O. R : Le ministère de l’Education nationale, de l’enseignement supérieur et de la Recherche demande aux IUT de recruter plus de bacheliers technologiques. Y parvenez-vous aujourd’hui ?
L. D : Cela se passe plutôt bien et leur nombre progresse régulièrement. Nous travaillons avec le rectorat pour préparer en amont les bacheliers technologiques qui souhaiteraient rejoindre nos IUT.
O. R : Autre dossier où vous êtes poussé à vous développer : la formation continue. Où en êtes-vous ?

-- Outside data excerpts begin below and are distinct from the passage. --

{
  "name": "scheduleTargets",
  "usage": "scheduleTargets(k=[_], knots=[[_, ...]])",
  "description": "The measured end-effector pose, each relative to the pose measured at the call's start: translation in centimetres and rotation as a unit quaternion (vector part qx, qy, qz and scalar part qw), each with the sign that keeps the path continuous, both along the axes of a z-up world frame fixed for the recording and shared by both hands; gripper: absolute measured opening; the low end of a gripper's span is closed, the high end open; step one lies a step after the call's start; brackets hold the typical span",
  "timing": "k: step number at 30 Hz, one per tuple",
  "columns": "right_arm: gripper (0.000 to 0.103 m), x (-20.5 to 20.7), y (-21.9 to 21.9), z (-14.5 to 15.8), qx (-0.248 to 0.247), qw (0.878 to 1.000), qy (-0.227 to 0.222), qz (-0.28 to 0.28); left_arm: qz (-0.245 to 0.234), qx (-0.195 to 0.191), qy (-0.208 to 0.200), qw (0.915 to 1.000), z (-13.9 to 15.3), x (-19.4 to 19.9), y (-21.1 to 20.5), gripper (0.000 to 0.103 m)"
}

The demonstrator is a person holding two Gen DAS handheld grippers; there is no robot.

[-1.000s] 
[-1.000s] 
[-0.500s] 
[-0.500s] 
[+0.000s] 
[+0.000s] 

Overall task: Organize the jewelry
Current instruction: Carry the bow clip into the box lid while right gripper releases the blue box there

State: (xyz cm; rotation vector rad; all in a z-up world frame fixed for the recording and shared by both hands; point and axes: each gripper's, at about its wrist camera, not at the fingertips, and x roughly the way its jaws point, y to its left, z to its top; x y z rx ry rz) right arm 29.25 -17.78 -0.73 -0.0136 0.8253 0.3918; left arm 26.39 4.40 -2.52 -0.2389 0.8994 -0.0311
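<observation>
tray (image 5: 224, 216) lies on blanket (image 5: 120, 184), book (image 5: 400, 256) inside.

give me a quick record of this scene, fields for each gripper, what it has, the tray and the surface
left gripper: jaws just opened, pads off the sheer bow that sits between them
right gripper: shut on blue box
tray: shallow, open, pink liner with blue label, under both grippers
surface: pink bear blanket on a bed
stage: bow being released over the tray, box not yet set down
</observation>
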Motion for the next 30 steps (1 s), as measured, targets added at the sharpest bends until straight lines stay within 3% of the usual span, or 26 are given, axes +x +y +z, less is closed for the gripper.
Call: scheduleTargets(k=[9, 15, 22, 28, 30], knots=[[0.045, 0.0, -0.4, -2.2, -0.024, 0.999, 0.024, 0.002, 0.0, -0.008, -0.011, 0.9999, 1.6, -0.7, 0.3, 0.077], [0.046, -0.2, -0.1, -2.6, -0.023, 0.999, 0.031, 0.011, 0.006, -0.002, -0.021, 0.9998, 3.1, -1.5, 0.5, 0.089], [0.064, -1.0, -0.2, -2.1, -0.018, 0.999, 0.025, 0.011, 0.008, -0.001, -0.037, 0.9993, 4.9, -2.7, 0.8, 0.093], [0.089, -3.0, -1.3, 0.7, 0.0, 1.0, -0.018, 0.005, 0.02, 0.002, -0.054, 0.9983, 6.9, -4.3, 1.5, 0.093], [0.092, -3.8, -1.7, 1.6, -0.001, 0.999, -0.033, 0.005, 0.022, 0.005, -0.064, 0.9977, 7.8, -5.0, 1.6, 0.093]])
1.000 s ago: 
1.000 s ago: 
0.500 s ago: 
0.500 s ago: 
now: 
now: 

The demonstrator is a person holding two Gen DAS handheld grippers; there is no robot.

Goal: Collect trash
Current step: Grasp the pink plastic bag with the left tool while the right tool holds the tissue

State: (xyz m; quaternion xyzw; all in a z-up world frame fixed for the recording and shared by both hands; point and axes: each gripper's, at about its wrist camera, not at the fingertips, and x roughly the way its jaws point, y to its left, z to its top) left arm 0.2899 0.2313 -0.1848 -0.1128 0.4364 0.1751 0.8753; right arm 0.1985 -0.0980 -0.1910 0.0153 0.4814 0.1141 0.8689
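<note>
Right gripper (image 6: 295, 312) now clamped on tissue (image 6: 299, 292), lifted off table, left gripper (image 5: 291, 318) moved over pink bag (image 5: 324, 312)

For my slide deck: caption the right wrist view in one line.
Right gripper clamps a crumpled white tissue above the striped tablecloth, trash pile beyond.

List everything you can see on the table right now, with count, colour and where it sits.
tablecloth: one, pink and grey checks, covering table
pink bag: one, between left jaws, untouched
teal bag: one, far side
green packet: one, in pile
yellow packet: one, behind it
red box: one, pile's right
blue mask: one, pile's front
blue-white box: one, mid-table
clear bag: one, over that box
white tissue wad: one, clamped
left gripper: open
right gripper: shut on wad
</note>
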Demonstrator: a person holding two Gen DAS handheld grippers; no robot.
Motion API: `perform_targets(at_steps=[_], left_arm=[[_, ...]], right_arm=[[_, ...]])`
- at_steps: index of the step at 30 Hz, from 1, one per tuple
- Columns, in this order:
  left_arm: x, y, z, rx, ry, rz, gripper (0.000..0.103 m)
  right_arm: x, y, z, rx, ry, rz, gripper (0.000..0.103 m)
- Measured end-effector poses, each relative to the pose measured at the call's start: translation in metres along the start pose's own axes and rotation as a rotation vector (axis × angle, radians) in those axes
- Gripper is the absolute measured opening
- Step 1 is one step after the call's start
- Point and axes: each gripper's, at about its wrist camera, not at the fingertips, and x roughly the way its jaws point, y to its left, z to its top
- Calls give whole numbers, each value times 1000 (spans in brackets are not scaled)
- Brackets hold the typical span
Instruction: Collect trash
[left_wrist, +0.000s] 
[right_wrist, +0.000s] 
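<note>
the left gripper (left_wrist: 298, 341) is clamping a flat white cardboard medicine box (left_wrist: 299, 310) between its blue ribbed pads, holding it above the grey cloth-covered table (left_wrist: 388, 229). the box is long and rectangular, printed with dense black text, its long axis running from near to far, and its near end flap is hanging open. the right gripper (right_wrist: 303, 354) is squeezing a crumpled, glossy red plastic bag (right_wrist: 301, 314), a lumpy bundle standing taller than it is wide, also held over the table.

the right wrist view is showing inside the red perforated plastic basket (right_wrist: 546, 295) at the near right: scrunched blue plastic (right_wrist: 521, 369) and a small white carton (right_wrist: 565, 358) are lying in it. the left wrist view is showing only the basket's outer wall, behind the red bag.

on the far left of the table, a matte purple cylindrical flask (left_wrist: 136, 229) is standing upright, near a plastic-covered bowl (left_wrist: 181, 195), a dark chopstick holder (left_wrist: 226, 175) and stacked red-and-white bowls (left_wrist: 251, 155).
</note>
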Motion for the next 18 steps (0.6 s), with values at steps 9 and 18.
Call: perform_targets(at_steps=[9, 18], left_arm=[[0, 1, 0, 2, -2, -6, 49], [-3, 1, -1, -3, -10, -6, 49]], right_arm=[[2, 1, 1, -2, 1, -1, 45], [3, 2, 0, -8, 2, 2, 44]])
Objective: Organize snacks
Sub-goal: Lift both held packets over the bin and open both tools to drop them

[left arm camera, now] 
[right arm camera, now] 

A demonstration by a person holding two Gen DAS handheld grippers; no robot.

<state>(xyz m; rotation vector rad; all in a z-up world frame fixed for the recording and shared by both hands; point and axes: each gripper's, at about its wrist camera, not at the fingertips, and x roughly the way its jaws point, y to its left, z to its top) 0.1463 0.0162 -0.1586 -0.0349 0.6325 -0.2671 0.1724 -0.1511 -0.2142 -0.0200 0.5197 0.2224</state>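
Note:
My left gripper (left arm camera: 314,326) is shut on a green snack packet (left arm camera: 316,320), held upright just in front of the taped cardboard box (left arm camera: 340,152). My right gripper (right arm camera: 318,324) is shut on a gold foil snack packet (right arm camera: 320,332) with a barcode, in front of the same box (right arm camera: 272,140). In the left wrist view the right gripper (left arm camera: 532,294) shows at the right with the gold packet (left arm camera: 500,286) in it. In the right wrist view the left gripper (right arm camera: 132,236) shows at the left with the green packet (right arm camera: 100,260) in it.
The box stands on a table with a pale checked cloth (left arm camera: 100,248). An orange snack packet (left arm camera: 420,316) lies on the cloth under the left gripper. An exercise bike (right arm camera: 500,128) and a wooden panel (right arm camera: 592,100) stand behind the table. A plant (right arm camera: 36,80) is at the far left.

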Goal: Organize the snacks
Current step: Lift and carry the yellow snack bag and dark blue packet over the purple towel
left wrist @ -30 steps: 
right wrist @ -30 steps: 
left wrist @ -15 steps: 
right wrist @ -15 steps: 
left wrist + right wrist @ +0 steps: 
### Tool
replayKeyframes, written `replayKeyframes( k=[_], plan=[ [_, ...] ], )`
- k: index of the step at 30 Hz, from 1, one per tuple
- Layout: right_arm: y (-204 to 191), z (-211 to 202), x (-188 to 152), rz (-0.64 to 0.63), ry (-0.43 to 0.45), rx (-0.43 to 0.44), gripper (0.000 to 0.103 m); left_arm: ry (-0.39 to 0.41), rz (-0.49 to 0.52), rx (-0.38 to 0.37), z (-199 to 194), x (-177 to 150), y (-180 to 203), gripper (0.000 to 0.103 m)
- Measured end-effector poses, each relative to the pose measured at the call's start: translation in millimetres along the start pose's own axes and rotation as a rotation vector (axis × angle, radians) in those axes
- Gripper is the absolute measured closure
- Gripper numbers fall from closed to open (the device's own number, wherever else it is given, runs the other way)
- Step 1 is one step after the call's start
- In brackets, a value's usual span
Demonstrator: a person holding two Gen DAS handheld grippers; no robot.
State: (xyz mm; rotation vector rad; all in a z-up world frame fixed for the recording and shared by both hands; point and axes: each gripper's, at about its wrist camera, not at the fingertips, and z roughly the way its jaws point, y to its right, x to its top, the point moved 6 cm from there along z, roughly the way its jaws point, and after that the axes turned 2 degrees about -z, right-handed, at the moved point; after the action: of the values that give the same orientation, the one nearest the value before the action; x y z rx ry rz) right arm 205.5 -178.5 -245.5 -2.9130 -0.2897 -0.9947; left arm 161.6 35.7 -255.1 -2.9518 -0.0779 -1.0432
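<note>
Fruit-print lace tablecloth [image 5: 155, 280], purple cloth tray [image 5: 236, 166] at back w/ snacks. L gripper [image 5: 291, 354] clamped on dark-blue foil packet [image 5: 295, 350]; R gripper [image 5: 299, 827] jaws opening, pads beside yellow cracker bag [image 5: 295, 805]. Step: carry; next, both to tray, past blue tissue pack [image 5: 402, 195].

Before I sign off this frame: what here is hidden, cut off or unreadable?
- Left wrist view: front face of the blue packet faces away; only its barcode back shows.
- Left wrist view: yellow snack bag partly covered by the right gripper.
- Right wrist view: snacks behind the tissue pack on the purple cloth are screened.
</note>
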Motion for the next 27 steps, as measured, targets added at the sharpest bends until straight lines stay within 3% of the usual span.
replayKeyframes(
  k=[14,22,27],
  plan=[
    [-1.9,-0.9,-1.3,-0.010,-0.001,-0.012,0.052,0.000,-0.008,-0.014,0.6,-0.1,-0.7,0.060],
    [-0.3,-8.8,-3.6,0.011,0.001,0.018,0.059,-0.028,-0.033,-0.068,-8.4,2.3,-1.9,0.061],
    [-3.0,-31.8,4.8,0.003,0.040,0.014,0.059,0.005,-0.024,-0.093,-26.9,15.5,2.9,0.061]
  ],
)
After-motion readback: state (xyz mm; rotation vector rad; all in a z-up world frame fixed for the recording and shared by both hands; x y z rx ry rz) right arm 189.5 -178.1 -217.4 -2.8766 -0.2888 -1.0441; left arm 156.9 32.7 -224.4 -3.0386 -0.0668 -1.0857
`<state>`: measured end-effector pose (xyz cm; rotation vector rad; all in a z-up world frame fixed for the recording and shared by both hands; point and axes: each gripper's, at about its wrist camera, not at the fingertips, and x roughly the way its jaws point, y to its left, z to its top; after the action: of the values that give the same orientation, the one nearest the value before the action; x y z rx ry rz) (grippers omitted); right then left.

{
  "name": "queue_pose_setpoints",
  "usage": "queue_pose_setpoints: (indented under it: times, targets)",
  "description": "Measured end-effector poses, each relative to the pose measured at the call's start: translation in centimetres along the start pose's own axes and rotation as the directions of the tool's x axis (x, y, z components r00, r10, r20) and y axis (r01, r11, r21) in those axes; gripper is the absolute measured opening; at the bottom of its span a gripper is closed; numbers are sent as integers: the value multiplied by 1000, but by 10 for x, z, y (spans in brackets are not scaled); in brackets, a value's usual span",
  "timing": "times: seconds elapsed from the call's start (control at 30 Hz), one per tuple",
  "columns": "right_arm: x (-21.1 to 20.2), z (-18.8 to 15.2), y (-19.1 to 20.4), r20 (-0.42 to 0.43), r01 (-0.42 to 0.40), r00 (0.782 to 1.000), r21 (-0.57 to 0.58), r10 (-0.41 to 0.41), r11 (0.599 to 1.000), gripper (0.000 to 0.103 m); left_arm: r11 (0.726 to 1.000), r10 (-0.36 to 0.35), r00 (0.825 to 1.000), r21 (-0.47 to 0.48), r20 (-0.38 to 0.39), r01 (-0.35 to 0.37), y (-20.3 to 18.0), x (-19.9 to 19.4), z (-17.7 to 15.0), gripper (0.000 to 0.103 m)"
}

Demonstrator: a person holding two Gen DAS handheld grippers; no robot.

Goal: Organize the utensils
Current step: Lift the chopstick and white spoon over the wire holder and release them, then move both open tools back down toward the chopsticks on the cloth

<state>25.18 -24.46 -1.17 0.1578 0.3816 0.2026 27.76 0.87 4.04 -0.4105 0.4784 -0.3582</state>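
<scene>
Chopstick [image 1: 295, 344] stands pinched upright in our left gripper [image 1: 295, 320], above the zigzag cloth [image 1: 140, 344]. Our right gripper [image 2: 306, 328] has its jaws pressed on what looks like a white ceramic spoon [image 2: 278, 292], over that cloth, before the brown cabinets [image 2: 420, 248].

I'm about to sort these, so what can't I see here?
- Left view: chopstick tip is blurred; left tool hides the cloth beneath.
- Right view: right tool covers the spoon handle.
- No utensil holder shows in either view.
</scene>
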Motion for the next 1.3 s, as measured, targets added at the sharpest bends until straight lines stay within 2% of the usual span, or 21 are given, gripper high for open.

L. D : Nous souhaitons développer la formation continue, l’apprentissage et l’alternance, mais pour l’apprentissage nous ne sommes pas forcément aidés par des régions qui ont tendance à considérer qu’il faut se concentrer sur le secondaire plutôt que financer l’enseignement supérieur. En formation continue il faut considérer que nos concurrents sont multiples dont des chambres de commerce et d’industrie très bien implantées dans les langues ou l’information-communication par exemple. Il faut aussi trouver le modèle économique alors que nous rétribuons des personnels titulaires quand les autres acteurs ne travaillent qu’avec des vacataires.